Directions ->
Give only a number in reply. It should be how many lines in the records contain the string "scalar".

Supplied material ->
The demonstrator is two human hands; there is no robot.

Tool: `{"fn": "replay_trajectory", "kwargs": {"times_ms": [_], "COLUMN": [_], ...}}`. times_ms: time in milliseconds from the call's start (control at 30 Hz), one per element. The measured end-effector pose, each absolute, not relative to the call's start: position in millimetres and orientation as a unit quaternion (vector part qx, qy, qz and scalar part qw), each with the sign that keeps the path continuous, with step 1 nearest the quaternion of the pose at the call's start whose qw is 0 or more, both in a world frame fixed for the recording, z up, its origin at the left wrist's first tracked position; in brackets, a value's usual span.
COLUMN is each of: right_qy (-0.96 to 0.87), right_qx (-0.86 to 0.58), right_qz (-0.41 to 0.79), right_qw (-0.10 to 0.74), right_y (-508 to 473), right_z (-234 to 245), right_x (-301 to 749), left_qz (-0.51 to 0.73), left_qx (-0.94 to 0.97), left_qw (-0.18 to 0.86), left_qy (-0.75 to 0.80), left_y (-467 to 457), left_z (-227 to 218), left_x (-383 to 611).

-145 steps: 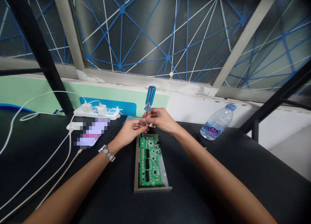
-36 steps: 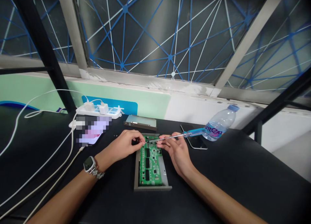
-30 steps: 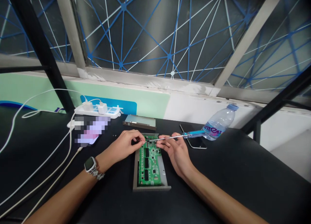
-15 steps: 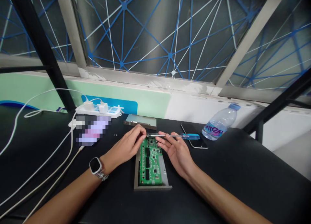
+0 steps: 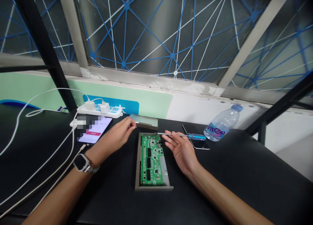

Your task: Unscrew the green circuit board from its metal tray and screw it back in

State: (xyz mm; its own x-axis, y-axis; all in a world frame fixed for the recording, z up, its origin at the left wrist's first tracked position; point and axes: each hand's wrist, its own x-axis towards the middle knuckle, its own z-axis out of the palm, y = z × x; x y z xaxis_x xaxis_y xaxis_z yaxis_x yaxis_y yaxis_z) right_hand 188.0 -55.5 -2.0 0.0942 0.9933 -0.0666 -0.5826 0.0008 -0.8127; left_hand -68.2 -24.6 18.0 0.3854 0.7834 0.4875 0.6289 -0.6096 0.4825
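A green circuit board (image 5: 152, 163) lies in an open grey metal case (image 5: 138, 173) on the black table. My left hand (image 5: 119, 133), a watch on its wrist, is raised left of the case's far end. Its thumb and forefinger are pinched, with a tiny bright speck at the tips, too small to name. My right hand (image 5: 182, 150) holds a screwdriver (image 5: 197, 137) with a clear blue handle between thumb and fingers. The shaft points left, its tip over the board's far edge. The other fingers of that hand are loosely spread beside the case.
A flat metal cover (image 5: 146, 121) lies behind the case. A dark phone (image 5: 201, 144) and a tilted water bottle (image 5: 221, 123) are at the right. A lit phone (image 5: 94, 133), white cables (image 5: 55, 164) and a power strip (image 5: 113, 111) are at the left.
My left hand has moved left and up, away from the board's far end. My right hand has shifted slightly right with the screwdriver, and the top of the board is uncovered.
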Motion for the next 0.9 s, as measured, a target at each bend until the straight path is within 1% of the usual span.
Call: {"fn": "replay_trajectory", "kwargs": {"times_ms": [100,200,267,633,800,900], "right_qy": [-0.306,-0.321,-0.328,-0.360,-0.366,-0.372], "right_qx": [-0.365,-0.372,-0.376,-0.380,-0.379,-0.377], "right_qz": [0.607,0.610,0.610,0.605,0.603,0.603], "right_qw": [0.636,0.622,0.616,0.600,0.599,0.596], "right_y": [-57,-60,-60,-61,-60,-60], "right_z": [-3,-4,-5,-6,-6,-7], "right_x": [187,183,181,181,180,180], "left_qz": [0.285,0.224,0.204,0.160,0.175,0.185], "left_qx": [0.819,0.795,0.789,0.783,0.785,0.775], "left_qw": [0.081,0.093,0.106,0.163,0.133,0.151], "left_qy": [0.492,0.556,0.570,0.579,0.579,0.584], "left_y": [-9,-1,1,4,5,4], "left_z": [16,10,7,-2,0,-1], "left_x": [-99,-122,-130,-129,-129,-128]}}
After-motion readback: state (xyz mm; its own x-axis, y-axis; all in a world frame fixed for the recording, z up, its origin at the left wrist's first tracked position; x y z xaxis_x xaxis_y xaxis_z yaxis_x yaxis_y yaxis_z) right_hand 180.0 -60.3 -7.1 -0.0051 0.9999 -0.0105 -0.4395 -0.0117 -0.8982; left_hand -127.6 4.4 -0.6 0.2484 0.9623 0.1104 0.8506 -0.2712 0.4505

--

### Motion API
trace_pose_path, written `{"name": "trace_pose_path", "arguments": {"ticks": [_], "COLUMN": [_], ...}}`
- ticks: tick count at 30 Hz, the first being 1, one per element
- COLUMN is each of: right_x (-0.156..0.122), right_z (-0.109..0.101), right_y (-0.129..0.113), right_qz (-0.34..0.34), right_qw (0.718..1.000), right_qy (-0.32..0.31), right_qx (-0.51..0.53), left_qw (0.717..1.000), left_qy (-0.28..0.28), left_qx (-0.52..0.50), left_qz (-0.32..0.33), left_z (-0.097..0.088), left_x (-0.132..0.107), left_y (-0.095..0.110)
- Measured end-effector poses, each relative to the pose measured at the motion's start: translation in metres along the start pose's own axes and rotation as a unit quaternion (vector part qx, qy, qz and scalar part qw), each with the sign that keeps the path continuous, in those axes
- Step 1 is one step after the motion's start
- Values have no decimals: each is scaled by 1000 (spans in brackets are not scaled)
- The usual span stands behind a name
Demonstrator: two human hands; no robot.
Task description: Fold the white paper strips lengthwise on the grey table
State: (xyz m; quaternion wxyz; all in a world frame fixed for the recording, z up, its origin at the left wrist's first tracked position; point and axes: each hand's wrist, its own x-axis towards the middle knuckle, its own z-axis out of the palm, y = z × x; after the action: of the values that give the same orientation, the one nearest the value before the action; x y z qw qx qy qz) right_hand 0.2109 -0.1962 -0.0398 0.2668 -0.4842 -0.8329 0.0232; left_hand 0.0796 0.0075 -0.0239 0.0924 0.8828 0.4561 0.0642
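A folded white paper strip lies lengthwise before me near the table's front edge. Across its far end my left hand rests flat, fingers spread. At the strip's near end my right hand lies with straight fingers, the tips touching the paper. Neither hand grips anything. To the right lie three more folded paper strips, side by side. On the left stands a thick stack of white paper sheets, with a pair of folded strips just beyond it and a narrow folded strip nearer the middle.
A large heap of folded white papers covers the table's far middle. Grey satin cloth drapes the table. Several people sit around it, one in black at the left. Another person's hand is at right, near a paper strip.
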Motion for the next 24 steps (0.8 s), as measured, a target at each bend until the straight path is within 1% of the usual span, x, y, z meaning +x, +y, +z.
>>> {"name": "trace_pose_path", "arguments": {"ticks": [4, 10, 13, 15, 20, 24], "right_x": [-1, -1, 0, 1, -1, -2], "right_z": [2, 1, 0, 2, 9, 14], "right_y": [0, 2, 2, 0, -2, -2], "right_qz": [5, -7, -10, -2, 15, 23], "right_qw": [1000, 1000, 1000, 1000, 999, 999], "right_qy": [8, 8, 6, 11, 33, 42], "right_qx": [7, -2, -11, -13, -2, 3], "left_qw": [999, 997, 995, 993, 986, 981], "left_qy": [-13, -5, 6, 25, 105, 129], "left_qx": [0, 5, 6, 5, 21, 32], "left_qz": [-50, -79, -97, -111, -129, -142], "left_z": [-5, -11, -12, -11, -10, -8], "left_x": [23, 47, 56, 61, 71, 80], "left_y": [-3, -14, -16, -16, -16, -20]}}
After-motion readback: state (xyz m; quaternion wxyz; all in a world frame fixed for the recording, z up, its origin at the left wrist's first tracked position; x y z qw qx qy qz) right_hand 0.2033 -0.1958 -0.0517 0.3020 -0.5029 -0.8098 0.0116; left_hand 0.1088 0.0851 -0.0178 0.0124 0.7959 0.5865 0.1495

Answer to this problem ->
2